As I mentioned earlier there have of course been numerous exceptions throughout American literary history: Erica Jong, Norman Mailer, W.S. Merwin, Joyce Carol Oates, Upton Sinclair, John Steinbeck, Gore Vidal, and Richard Wright, among others, and there were of course excellent organizations like Cave Canem before the time period I am discussing. I am therefore emphatically not claiming that this is an entirely new phenomenon, just that there is a notable increase in it. Interestingly, we find that the least powerful among us—minorities, women, and the impoverished—are often more likely to inject politics into their literary production. Here is where my third main reason for this change comes in. A more open acknowledgment of racist, sexist, and anti-LGBTQ practices in the literary industry, as well as the founding of groups such as VIDA to highlight and combat such practices, have brought more marginalized writers to the forefront of American literary culture, thus bringing a more politically engaged literature to the forefront as well.
Given the limited space I have here, I have focused largely on changes institutions and organizations and how those have caused a shift in the literary culture in the United States, but as mentioned earlier, there is a broader and more nebulous increase in interest caused by recent historical events, a topic worthy of an entire essay unto itself. But that, as they say, is a project for another time.
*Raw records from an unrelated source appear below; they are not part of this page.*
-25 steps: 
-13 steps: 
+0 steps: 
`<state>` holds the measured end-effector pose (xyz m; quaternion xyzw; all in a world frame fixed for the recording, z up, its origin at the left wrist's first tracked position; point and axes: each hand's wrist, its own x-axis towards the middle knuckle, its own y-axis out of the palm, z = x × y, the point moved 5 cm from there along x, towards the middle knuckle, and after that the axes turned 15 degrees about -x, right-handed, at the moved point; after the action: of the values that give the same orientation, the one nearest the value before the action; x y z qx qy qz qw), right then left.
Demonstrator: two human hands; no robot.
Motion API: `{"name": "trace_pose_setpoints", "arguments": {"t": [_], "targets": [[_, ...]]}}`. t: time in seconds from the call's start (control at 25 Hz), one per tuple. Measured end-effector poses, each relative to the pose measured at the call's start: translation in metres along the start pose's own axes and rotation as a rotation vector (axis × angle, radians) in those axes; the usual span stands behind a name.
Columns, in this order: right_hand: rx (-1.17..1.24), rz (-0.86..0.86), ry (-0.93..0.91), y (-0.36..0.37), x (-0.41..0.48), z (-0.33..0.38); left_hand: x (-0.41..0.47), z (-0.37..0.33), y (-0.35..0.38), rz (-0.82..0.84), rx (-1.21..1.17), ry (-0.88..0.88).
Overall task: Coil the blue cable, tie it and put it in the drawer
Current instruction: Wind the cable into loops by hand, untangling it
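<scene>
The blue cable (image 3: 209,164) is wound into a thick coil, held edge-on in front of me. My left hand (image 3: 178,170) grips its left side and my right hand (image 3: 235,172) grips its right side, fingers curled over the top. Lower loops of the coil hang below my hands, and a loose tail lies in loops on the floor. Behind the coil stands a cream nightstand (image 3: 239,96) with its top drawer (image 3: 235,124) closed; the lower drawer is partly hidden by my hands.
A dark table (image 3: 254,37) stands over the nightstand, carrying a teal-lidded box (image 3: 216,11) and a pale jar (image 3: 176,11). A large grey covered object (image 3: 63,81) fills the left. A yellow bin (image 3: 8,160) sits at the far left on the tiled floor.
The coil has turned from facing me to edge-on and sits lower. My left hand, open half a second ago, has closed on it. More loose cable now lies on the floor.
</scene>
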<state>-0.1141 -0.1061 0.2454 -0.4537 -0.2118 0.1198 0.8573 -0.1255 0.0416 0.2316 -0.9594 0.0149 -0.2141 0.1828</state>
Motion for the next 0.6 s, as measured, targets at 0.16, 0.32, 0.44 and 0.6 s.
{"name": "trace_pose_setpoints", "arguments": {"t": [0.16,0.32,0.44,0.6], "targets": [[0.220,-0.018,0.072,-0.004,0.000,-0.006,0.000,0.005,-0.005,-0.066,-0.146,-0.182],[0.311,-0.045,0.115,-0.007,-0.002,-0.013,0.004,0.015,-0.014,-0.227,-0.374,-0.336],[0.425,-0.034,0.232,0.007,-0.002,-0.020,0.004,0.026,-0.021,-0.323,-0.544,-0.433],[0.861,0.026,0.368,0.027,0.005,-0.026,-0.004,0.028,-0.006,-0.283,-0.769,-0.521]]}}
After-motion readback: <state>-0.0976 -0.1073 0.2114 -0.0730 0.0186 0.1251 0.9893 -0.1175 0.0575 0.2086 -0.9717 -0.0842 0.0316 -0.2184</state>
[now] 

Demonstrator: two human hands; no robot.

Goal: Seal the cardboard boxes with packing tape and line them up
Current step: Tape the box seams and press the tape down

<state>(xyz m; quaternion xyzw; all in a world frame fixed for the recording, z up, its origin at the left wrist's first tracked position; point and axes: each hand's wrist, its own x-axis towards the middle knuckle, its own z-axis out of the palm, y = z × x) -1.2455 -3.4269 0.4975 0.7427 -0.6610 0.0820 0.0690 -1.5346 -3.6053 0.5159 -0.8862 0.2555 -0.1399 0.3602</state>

As so many great authors from here in the United States and around the world have proven, literature does not have to choose between being aesthetically pleasing or politically engaged, between being of the moment or achieving timelessness. Aristotle famously defined humanity in two ways: 1) Humans are political animals. 2) Humans are linguistic animals. I would argue that engaged literature which still keeps its eye on craft brings these two definitions into enjoyable and productive harmony.